We walked around a circular reflecting pool; its fountain was dormant for the upcoming winter.


     Frederick copied it from Versailles, but the fountain didn't function during his lifetime because his engineers couldn't replicate the hydraulics.  This is his initial drawing of it...   


The king constructed a water tank on the hill behind his palace, to supply the park's water features, and he decorated it as if it was an artificial Roman ruin.  (A century later, King Friedrich Wilhelm IV used a newfangled steam engine to make the fountain spurt).    
     Around the fountain, the king placed statues of polytheistic Roman gods and goddesses: Venus, the goddess of sex and desire; Mercury, the god of commerce and eloquence; Apollo, the god of music and dance; Juno, the goddess of governance; Minerva, the goddess of justice and victory; et cetera.  Versailles' owner at that time, King Louis XV, was flattered by Frederick's admiration, so he gifted him a set of allegorical statues of the Four Elements: Fire, Water, Air, and Earth.  During the colder months, the statues are protectively enclosed in wooden boxes, so we didn't see most of them.

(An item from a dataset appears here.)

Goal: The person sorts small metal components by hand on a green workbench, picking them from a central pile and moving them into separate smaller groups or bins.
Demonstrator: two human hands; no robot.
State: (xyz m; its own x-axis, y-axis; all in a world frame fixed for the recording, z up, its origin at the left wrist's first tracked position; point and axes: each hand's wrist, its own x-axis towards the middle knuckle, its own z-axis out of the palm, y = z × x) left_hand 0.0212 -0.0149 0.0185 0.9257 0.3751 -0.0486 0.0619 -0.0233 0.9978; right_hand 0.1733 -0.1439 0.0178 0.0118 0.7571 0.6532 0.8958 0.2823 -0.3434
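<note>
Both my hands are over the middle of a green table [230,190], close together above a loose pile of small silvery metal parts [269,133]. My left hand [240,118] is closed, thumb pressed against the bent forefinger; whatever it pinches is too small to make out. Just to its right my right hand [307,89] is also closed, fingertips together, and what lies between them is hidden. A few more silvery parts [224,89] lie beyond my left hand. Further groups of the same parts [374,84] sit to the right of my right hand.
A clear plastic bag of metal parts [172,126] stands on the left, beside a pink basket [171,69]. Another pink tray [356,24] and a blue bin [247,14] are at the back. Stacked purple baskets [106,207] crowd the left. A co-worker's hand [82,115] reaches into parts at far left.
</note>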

     Throughout the year, the topiaries and carefully-trimmed and shaped perfectly. 



As Lewis and I reached the upper steps, the palace stretched before us.  It was built in 1745.  Please enjoy Lewis' panoramic video of the scene...




We ascended six staircases that led up through the tiered vineyard.  Frederick tried to grow grapes for winemaking but the climate wasn't suitable.  As a lover of fresh fruit, he continued to grow grapes that were perfect for eating.  The vines still bear fruit.  Alternating between the vines, he cultivated fig trees, which were enclosed in green gates.




     Frederick painted his Rococo-style residence with a vibrant yellow color.  (After the heavier themes of Baroque style, Rococo style provided opulent playfulness and grace).  His architect was Georg Wenzeslaus von Knobelsdorff, whom he paid to visit Paris and Italy for inspiration (the same fellow who designed the East Wing at Charlottenburg Palace).  Some people call its style Frederician Rococo.  Made of sandstone, carved figures act as pillars and depict companions of Bacchus: the ancient Roman god of winemaking and vegetation.







As seen on the gazebo above, King Frederick considered himself "Great" as an enlightened ruler.  He brightened his nation after his father's bleak darkness, and he demonstrated that with many emblems of the sun.  Perhaps Frederick learned that tactic from France's Louis XIV: the "Sun King".

 

     Seen below, we noticed a tall windmill.  Built in 1738, the first one pre-existed the palace, but Frederick kept it because he liked having freshly-milled/baked bread.  Then, he replaced it with a Dutch model in 1787.  Unlike other monarchs, he was not concerned about having a "task structure" near his palace.  Instead, the pragmatic ruler kept it, and it contributed to his carefree aristocratic life.  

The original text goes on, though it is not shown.